* Prompt
Could you print the stretch of lines below from the one with "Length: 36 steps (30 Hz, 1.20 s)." through the one with "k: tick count", exactly as they stand and without any pictures?

[Collected data]
= Beginning of Section =
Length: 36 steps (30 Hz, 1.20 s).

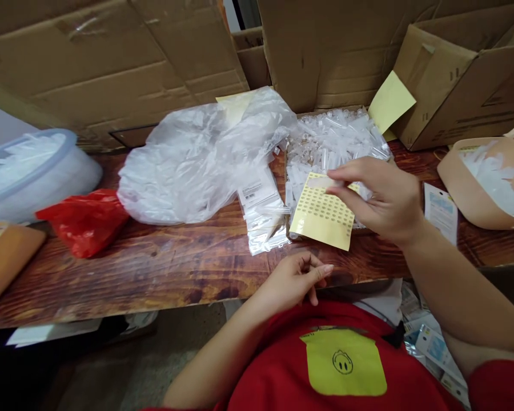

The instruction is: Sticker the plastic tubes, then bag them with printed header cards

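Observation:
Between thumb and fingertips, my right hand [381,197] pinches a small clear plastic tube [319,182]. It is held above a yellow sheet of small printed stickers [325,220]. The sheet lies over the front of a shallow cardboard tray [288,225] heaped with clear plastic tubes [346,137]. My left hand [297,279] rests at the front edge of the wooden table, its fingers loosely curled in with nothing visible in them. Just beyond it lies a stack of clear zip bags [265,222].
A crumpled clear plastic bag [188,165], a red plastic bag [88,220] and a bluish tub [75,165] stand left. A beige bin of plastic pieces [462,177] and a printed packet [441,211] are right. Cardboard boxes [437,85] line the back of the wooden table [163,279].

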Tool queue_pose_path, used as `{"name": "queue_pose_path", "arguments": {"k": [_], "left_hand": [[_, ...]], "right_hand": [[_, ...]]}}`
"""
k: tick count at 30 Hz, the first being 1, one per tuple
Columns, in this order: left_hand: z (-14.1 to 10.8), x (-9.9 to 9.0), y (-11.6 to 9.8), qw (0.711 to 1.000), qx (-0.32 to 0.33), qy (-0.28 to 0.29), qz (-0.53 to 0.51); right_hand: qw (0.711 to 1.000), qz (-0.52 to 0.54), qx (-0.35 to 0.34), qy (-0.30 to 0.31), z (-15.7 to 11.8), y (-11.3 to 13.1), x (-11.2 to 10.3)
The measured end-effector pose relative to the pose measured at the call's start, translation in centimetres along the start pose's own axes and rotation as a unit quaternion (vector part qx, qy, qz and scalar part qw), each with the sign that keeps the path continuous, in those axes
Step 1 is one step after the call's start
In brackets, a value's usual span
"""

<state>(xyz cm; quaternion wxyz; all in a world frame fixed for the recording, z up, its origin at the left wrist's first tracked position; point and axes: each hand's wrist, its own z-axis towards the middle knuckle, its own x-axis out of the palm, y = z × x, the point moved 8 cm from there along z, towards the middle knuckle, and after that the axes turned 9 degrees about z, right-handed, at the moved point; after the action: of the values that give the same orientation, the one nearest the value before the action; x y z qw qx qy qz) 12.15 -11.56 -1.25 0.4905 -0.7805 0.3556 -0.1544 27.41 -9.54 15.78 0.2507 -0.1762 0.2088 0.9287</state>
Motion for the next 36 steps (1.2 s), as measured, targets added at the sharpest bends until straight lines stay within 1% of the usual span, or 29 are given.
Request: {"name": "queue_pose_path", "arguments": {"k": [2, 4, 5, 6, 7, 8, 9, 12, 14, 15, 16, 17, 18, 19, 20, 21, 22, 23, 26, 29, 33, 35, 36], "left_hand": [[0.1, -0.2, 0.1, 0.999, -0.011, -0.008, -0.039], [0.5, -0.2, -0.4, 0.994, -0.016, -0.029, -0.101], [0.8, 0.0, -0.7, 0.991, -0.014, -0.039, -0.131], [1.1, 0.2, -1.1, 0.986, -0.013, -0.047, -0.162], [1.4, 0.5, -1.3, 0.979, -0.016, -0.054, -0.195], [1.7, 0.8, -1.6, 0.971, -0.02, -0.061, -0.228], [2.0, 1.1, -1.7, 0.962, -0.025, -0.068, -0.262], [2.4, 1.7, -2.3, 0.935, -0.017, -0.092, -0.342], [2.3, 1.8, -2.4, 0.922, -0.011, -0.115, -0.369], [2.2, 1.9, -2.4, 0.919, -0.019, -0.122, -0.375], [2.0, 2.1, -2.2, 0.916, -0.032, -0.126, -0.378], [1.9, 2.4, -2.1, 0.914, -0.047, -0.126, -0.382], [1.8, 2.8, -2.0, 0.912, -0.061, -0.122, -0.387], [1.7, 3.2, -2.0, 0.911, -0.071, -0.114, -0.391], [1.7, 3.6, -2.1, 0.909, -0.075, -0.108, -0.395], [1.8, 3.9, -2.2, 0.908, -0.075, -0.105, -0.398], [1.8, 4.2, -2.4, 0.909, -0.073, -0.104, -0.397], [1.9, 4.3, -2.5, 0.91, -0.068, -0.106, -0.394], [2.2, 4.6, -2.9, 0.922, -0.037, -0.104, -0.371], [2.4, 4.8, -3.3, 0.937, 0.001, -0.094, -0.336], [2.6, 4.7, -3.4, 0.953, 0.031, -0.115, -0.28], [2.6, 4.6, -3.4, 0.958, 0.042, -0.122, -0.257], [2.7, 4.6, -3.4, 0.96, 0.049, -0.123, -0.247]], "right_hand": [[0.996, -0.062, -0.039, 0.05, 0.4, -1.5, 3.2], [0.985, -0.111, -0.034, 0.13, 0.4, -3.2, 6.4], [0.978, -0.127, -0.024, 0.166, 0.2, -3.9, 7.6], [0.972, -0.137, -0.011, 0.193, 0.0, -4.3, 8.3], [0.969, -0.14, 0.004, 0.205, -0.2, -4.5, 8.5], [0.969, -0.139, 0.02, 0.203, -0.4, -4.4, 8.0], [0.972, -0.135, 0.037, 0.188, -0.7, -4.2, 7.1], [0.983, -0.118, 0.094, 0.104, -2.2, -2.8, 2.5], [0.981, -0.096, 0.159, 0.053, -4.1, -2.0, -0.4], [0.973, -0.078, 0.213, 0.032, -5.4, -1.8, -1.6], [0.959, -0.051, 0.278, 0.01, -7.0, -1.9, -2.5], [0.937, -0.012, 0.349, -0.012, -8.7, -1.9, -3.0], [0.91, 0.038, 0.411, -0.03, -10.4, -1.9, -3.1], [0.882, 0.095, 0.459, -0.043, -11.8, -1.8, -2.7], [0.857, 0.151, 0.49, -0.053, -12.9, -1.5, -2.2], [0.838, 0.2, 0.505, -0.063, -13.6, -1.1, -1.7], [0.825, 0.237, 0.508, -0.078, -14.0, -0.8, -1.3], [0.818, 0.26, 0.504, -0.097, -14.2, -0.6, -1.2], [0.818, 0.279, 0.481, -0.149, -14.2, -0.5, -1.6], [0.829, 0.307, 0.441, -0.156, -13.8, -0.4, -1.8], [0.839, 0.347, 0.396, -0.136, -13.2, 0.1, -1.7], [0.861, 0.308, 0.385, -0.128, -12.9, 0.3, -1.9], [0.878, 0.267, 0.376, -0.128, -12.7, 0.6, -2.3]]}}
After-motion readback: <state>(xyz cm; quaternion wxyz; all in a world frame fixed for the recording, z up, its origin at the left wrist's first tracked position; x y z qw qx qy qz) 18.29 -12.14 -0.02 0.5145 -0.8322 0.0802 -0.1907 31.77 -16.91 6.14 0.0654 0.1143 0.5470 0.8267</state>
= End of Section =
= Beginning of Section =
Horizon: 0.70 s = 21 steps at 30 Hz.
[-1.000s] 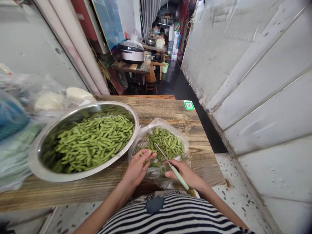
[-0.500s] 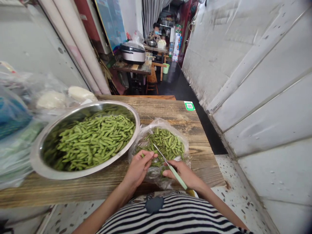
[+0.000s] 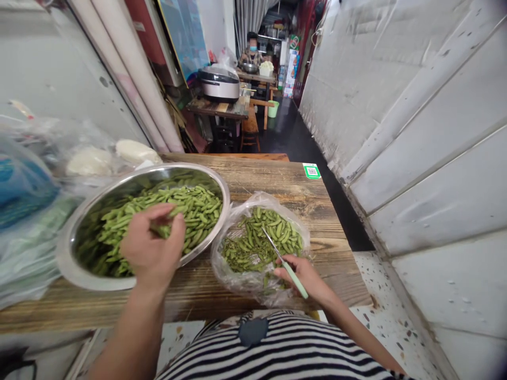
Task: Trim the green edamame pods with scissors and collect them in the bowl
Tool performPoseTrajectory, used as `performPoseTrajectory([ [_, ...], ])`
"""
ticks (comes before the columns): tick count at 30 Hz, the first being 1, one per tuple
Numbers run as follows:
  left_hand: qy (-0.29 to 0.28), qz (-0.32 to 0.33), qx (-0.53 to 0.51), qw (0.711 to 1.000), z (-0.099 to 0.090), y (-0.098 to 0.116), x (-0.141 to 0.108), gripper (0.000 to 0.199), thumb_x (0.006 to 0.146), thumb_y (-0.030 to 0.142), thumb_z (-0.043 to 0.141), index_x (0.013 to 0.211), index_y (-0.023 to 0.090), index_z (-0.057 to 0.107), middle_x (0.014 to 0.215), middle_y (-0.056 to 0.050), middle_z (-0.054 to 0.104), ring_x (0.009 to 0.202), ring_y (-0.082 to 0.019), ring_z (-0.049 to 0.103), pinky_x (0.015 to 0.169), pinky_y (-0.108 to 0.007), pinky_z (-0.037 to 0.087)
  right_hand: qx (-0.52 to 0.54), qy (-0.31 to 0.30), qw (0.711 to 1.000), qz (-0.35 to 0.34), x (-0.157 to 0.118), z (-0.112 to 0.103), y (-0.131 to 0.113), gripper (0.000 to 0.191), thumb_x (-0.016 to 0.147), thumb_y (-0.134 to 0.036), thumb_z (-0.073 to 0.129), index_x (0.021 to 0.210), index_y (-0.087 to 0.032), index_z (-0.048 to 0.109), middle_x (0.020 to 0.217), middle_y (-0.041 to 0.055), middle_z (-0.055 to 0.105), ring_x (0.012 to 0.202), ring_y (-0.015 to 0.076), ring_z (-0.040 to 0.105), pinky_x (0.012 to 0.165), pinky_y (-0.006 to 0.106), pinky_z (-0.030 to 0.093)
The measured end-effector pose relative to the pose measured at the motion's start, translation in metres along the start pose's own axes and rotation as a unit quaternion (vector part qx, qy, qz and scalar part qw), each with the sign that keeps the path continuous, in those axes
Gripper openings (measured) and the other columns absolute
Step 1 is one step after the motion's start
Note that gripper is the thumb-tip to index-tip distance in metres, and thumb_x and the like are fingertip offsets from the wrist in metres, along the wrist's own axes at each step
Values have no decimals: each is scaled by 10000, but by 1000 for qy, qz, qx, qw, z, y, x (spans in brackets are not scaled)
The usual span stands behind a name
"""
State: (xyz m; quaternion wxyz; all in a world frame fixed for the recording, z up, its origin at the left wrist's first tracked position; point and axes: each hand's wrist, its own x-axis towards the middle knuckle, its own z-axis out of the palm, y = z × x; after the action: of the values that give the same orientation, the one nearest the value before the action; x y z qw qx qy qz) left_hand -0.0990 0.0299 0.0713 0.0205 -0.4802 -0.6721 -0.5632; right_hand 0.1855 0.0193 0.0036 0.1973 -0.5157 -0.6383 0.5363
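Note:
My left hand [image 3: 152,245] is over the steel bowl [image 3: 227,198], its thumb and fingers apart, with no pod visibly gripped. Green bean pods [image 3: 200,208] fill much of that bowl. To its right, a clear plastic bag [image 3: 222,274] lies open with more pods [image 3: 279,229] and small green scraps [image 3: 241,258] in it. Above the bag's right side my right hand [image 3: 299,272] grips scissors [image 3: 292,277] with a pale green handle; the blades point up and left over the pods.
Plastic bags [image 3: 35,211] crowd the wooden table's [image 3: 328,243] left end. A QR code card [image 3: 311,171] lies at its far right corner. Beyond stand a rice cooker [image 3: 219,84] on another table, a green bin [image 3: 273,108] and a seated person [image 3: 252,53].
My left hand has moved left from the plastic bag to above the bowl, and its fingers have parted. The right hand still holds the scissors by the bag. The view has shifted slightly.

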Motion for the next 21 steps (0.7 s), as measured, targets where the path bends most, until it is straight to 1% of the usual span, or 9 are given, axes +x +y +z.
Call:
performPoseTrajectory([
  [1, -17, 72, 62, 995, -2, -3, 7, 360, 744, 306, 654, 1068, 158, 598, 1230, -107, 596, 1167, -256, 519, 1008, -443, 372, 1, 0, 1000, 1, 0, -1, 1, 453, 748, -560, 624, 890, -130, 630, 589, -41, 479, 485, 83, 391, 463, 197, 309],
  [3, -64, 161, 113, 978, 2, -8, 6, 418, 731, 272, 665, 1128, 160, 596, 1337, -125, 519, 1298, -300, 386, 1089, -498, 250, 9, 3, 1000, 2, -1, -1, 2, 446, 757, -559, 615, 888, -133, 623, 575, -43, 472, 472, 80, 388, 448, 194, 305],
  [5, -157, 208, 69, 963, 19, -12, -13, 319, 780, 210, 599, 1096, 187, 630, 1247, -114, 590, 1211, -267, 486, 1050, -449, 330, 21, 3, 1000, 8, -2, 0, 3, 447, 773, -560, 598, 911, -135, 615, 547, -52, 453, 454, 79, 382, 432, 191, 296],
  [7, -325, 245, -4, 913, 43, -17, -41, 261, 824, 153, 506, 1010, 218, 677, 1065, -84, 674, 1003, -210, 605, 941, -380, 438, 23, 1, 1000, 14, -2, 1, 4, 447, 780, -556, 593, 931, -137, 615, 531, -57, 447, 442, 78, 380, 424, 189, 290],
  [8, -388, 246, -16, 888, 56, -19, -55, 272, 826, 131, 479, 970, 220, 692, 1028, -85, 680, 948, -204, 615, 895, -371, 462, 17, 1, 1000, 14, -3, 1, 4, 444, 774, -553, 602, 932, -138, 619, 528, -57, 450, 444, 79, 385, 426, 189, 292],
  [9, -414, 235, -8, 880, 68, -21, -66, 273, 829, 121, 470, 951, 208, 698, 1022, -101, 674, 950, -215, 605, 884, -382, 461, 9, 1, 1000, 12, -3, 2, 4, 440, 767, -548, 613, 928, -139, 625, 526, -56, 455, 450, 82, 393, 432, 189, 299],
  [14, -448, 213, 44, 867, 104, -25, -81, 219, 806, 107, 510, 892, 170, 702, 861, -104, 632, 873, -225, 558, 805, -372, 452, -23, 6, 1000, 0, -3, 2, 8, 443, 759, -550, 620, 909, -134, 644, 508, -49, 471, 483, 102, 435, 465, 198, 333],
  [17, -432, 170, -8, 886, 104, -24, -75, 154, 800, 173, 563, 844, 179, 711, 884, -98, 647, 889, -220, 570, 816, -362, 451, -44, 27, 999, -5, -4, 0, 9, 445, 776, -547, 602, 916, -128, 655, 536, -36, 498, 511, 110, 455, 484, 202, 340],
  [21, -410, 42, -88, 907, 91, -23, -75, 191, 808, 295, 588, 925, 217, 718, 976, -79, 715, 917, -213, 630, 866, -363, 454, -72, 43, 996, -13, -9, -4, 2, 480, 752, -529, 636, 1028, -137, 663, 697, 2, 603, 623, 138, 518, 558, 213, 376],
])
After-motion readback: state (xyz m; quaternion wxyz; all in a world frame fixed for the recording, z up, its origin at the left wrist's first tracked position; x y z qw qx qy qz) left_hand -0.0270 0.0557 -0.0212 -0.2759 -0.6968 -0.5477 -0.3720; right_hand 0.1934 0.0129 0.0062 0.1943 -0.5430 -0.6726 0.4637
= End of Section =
* The completed task
Length: 36 steps (30 Hz, 1.20 s).


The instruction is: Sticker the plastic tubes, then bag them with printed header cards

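Observation:
Between thumb and fingertips, my right hand [381,197] pinches a small clear plastic tube [319,182]. It is held above a yellow sheet of small printed stickers [325,220]. The sheet lies over the front of a shallow cardboard tray [288,225] heaped with clear plastic tubes [346,137]. My left hand [297,279] rests at the front edge of the wooden table, its fingers loosely curled in with nothing visible in them. Just beyond it lies a stack of clear zip bags [265,222].
A crumpled clear plastic bag [188,165], a red plastic bag [88,220] and a bluish tub [75,165] stand left. A beige bin of plastic pieces [462,177] and a printed packet [441,211] are right. Cardboard boxes [437,85] line the back of the wooden table [163,279].
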
Tool queue_pose_path, used as `{"name": "queue_pose_path", "arguments": {"k": [_], "left_hand": [[_, ...]], "right_hand": [[_, ...]]}}`
"""
k: tick count at 30 Hz, the first being 1, one per tuple

Thus the exercise is complete.